Но, как говорится, не было бы счастья, да несчастье помогло. Еще до описанных событий, не помню уже, с чьей помощью, я сблизился с организацией бойскаутов, базировавшейся на площади Кальвина под крылышком у реформатской церкви (кстати, находившейся тогда в оппозиции к реакционному режиму и нацизму тоже). Я стал посещать их собрания.
И хотя в школьные годы я не был бойскаутом, руководитель отряда пастор Ласло Дьярмати после продолжительной беседы со мной неожиданно назначил меня своим заместителем. Так возникла реальная возможность превратить резиденцию бойскаутов в доме номер 8 на площади Кальвина в небольшой опорный пункт сопротивления нацизму.
Однажды в воскресенье мой отряд бойскаутов отправился, как обычно, на загородную прогулку. Наш маршрут пролегал через Пештхидегкут к селу Надьсенаш. Светило ласковое солнце, горный воздух бодрил, и мы, распевая песни, весело маршировали по дороге, обсаженной черешневыми деревьями. Перебрасываясь шутками, беспечно, как и полагается детям, отряд углубился в прекрасный свежий лес. Вскоре мы облюбовали небольшую полянку и расположились там биваком, разбили палатки, разложили костер, пообедали. Дети затеяли игры, затем отдохнули и отправились дальше. Около полудня мы вышли к лесному домику — горному приюту. Во время короткого привала один из мальчиков вдруг выскочил из кустов с громким криком:
— Скорее сюда! Смотрите, что я тут нашел!..
В голосе его звучали удивление и гнев. Мы поспешили за ним и сразу же поняли причину его волнения. В нескольких метрах от гребня холма, на склоне, обращенном в сторону села Надьковачи, красовался «монумент», выложенный из белого камня и кирпича, умело скрепленного цементом, — огромная фашистская свастика.

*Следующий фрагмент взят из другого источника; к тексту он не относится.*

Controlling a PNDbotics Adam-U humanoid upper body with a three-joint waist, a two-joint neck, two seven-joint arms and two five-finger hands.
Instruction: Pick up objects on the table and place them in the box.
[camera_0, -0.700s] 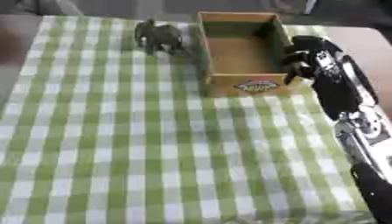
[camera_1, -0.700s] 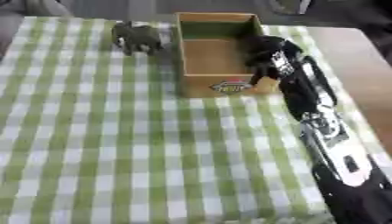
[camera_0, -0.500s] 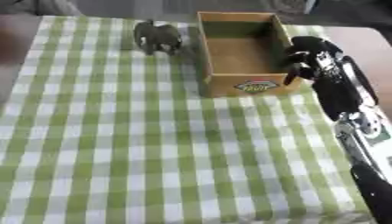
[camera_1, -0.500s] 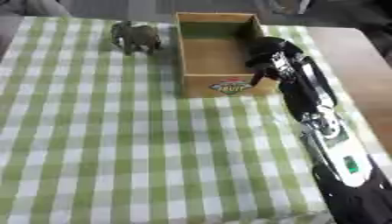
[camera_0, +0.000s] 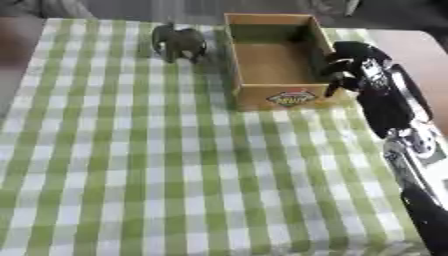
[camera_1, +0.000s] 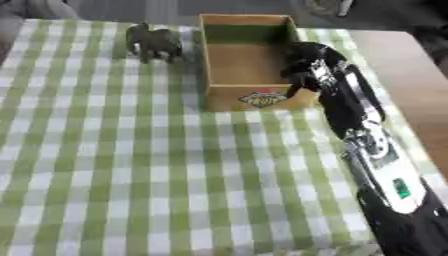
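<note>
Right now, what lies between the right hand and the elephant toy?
The open cardboard box: right hand at its right wall, elephant toy beyond its left wall; both eye views show this.

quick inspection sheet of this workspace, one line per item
surface: green and white checked cloth covering the table, bare brown tabletop showing at the right
job's things: open cardboard box at the far middle, nothing visible inside; dark toy elephant standing on the cloth just left of the box
clutter: nothing seen
hands: right hand at the box's right wall, fingers curled, no object seen in it; left hand not in view
cables: nothing seen
surroundings: dark blurred shapes beyond the far edge, not identifiable
</note>
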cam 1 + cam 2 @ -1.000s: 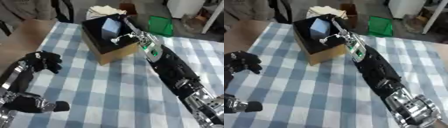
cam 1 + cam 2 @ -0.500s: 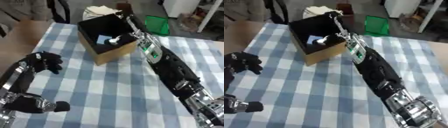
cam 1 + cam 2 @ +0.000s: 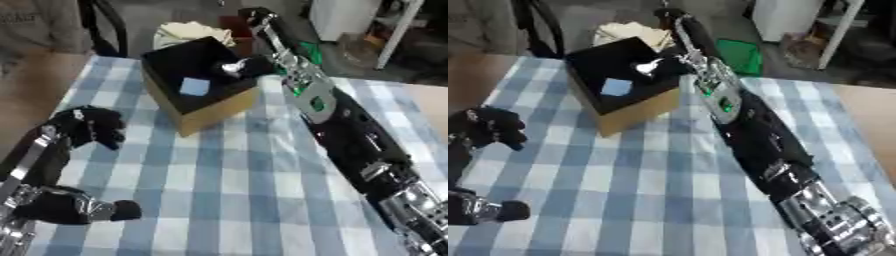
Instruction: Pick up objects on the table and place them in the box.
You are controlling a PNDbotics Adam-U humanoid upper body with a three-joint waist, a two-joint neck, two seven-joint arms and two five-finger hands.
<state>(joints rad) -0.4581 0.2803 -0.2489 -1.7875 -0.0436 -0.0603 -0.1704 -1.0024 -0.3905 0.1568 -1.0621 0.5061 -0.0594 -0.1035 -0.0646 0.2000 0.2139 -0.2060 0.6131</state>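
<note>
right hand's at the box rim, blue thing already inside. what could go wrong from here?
1. The right hand sits over the box at its far rim; pulling back low could catch the wall and drag or tip the box.
2. The box stands near the table's far edge, so a shove that way might push it off.
3. The light blue object lies flat inside; a knocked box could spill it.

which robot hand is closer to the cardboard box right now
The right. The right robot hand reaches over the box at its far right rim, above the pale blue object lying inside. The left robot hand sits on the tablecloth, off the box's left side.
</note>
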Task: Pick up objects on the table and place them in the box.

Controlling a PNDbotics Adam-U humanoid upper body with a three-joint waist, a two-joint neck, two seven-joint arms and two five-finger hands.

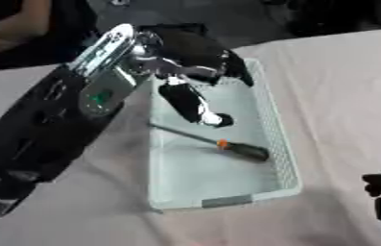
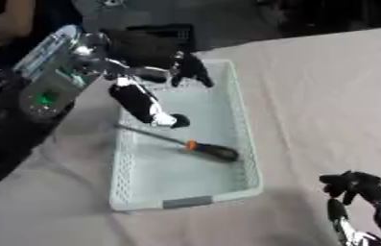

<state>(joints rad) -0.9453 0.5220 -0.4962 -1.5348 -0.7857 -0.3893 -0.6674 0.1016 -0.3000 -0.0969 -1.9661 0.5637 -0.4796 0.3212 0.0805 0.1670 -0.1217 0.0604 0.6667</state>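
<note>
My right hand idles at the lower right corner, fingers relaxed and holding nothing. Well to its left, the screwdriver lies flat inside the pale box, just below my left hand. That left hand hovers over the box's far end, fingers hanging open and empty. I judge the screwdriver rigid, light and slim, with a smooth shaft; the dark handle is the place to hold it. No readable labels or writing.
</note>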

Как сейчас помню, минуты две мы стояли как вкопанные и молча смотрели на это чудище, а оно красовалось перед нами, как бы нагло насмехаясь над всеми. Сам факт присутствия этого белого паука, символа враждебной нам державы, здесь, на венгерской земле, в нескольких километрах от ее столицы, возмутил всех нас до глубины души.

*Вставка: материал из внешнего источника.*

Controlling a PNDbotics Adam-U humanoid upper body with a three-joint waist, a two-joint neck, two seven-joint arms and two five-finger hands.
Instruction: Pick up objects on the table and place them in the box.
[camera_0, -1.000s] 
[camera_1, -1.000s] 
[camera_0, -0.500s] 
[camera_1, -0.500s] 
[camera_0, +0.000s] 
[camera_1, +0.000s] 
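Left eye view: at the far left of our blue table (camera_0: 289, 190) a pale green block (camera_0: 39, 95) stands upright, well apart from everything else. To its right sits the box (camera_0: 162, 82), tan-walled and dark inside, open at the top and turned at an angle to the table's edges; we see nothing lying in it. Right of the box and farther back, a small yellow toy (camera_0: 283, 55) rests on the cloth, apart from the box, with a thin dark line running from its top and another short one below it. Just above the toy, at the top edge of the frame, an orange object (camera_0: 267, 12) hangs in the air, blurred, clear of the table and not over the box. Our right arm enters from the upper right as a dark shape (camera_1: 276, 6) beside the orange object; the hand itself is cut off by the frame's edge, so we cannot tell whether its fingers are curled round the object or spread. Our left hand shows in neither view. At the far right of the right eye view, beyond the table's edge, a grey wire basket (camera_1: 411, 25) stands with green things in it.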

Не знаю, кто ринулся первым, но хорошо помню, что спустя минуту весь отряд без всякой команды бросился разрушать ненавистное сооружение руками и ногами, чуть ли не зубами. В ход пошло все — ножи, ложки, бойскаутские топорики. Нам повезло: цемент был еще свежим и не успел намертво схватить каменную кладку.
С безграничной яростью мы рыли, выкапывали, выдирали из земли осколки камней и белые кирпичи и с победными торжествующими криками швыряли их с обрыва вниз. Мы трудились как одержимые. Дело уже близилось к концу, когда один из ребят, кажется это был Габор Витез, громко воскликнул, указывая в сторону села:
— Смотрите-ка! Фольксбундовцы идут!
По горной дороге, размахивая палками и жердями, быстрым шагом поднималась по направлению к нам большая группа здоровенных парней в коричневых рубашках.

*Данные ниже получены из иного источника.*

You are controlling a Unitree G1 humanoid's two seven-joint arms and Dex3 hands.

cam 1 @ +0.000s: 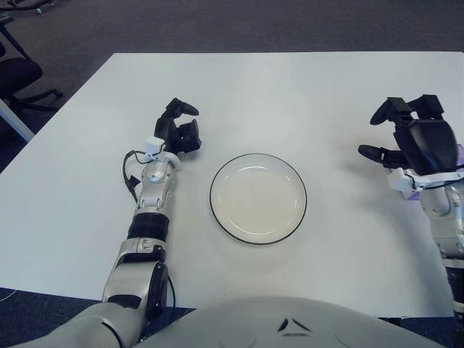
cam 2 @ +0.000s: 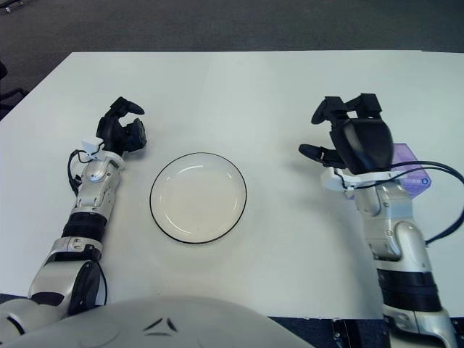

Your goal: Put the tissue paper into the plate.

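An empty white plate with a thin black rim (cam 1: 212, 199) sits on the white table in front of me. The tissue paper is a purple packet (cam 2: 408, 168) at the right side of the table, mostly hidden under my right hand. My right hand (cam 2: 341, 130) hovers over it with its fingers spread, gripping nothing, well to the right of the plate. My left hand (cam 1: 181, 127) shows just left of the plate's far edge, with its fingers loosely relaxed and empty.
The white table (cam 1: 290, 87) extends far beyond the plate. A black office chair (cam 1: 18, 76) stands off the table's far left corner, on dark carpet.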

— Отходить через лес! — крикнул кто-то из бойскаутов.
В последующие годы мне довелось не раз скрываться в подполье, спать в заснеженном лесу, пробираться по болотным тропкам темной ночью, но бежать?! Никогда в жизни я не бежал с такой быстротой, не разбирая дороги, через лес и кустарник, как тогда, летним днем 1943 года, от самого Надьсенаша до конечной остановки трамвая в Хювешвельде.